GW823093C 15 mg	GW823093 placebo capsule	Participants received one 15 milligrams (mg) of GW823093C capsule and one placebo capsule orally once daily in the morning with 150 mL of water at least 15 minutes prior to breakfast for 7 Days.

Primary Outcome Measures

Name	Time	Method
Standard PK Parameter: Time at Which Cmax Was Observed (Tmax)	Day 1 (at 0, 1, 1.5, 2, 3, 4, 6, 8, 12 hr), Day 2 (0 hr) and Day 7 (0, 0.5, 1, 1.5, 2, 4, 6, 8, 12 and 24 hr)	PK parameters were calculated using data at the actual time of blood collection. Tmax was determined from plasma concentration-time data, using standard model independent methods.
Standard PK Parameter: Total Clearance (CL/F)	Day 1 (at 0, 1, 1.5, 2, 3, 4, 6, 8, 12 hr), Day 2 (0 hr) and Day 7 (0, 0.5, 1, 1.5, 2, 4, 6, 8, 12 and 24 hr)	PK parameters were calculated using data at the actual time of blood collection. CL/F was determined from plasma concentration-time data, using standard model independent methods.

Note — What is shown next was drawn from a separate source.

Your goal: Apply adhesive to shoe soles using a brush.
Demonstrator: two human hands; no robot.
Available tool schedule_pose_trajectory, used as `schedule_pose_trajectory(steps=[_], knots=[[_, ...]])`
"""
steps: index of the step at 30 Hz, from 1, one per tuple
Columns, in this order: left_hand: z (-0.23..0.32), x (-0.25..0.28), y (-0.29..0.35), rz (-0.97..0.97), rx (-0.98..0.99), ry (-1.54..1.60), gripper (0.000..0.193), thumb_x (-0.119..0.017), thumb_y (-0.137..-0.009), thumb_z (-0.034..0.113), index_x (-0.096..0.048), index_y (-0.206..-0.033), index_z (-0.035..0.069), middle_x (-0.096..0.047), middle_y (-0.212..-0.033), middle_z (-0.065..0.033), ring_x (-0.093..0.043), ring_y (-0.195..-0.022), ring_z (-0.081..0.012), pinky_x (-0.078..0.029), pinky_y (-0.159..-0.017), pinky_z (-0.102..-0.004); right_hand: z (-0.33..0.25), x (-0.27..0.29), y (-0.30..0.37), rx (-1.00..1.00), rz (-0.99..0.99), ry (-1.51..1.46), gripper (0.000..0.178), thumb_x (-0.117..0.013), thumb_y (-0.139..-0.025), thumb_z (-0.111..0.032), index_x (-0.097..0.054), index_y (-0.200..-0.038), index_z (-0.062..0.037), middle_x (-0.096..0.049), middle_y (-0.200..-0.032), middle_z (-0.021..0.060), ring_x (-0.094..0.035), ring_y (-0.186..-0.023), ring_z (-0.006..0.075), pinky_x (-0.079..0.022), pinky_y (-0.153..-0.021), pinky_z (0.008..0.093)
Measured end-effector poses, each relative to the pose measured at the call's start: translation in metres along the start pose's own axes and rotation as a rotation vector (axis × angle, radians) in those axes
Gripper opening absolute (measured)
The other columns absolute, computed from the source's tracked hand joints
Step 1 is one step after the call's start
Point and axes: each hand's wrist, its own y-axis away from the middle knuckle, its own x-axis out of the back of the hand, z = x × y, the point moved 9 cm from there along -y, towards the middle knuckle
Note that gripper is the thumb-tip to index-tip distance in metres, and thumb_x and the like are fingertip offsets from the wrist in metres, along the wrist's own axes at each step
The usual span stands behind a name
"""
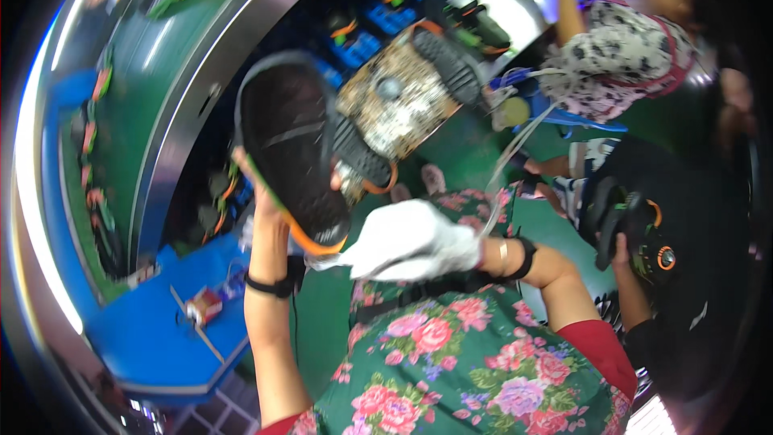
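Observation:
A black shoe sole (286,137) with a green and orange edge is held up, its dark recessed side facing me. My bare left hand (270,213) is closed round its side near the heel. In a white glove, my right hand (415,242) is closed at the orange heel end. Whatever its fingers pinch is hidden by the glove and blur. Just beyond, another black sole (364,153) lies on a stained, mottled work board (407,105). A third sole (451,64) rests at the board's far right, and a small grey round object (390,89) sits between them.
A curved green conveyor (181,48) carrying shoes runs along the left. A blue table (153,338) stands lower left with a small red box (204,306). At right, a person in black holds a shoe (644,234). Another person in patterned clothing (620,48) works at far right.

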Motion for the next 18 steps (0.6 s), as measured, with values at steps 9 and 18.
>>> schedule_pose_trajectory(steps=[9,18], knots=[[-0.017,0.03,-0.002,0.033,0.249,-0.047,0.108,-0.026,-0.084,0.089,-0.045,-0.149,0.005,-0.066,-0.117,-0.0268,-0.071,-0.086,-0.0414,-0.062,-0.077,-0.0508,0.008,-0.028,-0.001,0.06,-0.275,0.352,0.032,-0.078,-0.08,-0.01,-0.076,-0.112,-0.0088,-0.074,-0.117,0.012,-0.072,-0.091,0.0247,-0.058,-0.078,0.0346],[-0.024,0.056,0.011,0.143,0.416,-0.308,0.091,-0.039,-0.094,0.075,-0.045,-0.148,0.003,-0.064,-0.129,-0.0239,-0.073,-0.093,-0.04,-0.063,-0.082,-0.0511,0.021,-0.041,-0.009,0.073,-0.294,0.43,0.023,-0.079,-0.078,-0.008,-0.079,-0.101,-0.0109,-0.077,-0.106,0.0059,-0.072,-0.089,0.0243,-0.056,-0.079,0.0361]])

Standard PK Parameter: Apparent Volume of Distribution (Vz/F)	Day 1 (at 0, 1, 1.5, 2, 3, 4, 6, 8, 12 hr), Day 2 (0 hr) and Day 7 (0, 0.5, 1, 1.5, 2, 4, 6, 8, 12 and 24 hr)	PK parameters were calculated using data at the actual time of blood collection. Vz/F was determined from plasma concentration-time data, using standard model independent methods.
Standard PK Parameter: R[Cmax], Extent of Accumulation (Ro), Steady State Accumulation Ratio (Rs)	Day 1 (at 0, 1, 1.5, 2, 3, 4, 6, 8, 12 hr), Day 2 (0 hr) and Day 7 (0, 0.5, 1, 1.5, 2, 4, 6, 8, 12 and 24 hr)	PK parameters were calculated using data at the actual time of blood collection. R\[Cmax\], Ro and Rs were determined from plasma concentration-time data, using standard model independent methods. R\[Cmax\] = Cmax (Day 7)/Cmax (Day 1), Ro = AUC(0-tau) (Day 7)/ AUC(0-tau) (Day 1) and Rs = AUC(0-tau) (Day 7)/ AUC(0-inf) (Day 1).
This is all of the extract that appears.